_Work to complete_
At the line containing "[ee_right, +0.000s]", begin an exact copy, and continue through the last line of the entries below. Leave out any pictures.

_Extracted records_
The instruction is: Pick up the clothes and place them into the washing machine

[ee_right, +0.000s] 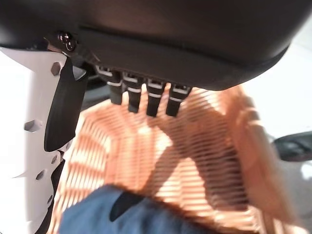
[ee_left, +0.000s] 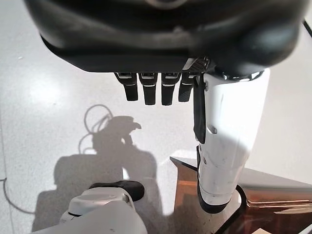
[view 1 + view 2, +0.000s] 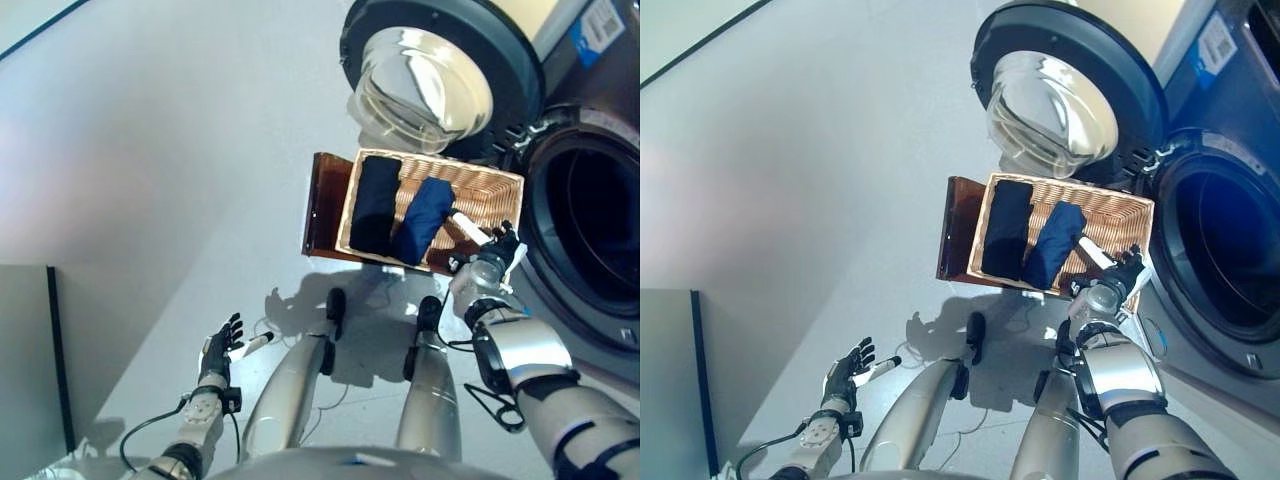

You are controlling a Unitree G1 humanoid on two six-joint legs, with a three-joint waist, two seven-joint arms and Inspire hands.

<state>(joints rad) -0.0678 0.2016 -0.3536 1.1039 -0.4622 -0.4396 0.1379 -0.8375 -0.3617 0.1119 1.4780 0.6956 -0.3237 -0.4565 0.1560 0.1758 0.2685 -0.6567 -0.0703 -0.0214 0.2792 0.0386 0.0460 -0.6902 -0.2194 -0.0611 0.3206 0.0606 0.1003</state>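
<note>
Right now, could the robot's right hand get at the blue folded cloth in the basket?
Probably yes. The right hand hovers open over the wicker basket, beside the blue cloth, with nothing between them.

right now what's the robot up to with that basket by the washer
The right hand hovers open over the near corner of the woven wicker basket, which sits on a brown stand beside the front-loading washing machine, its round glass door swung open. Two folded dark navy clothes lie in the basket, untouched. The left hand hangs open over the floor.
</note>
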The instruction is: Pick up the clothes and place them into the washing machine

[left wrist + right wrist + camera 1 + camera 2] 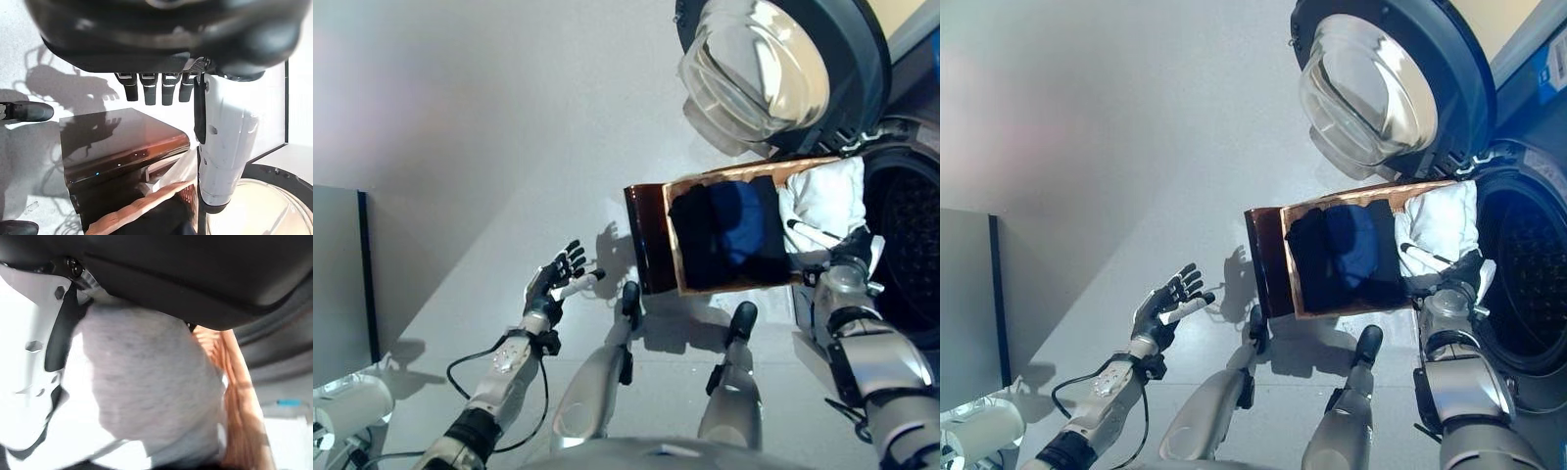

_Finished exercise_
[ee_right, +0.000s] 
[ee_left, +0.000s] 
[view 1 + view 2, +0.000s] 

You are controlling a Unitree G1 humanoid on two six-joint legs, with a three-joint waist, two seven-joint arms and Inspire hands.

<state>(joints rad) -0.0678 0.2016 -0.3536 1.1039 -0.4622 -0.4396 0.1379 -0.8375 -0.3617 0.1119 1.4780 0.6956 -0.3237 -0.4565 0.1560 0.1758 0.2685 -0.6567 -0.0703 -0.0214 0.2792 0.0386 0.0460 -0.6902 -0.2194 -0.0611 0.3206 0.0606 0.1003</state>
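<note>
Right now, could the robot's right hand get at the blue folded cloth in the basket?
Probably yes. The right hand hovers open over the wicker basket, beside the blue cloth, with nothing between them.

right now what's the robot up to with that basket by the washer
The right hand hovers open over the near corner of the woven wicker basket, which sits on a brown stand beside the front-loading washing machine, its round glass door swung open. Two folded dark navy clothes lie in the basket, untouched. The left hand hangs open over the floor.
</note>
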The instruction is: Pick up the clothes and place them into the washing machine

[left wrist + right wrist + camera 1 + camera 2] 

None of the exercise remains to be done.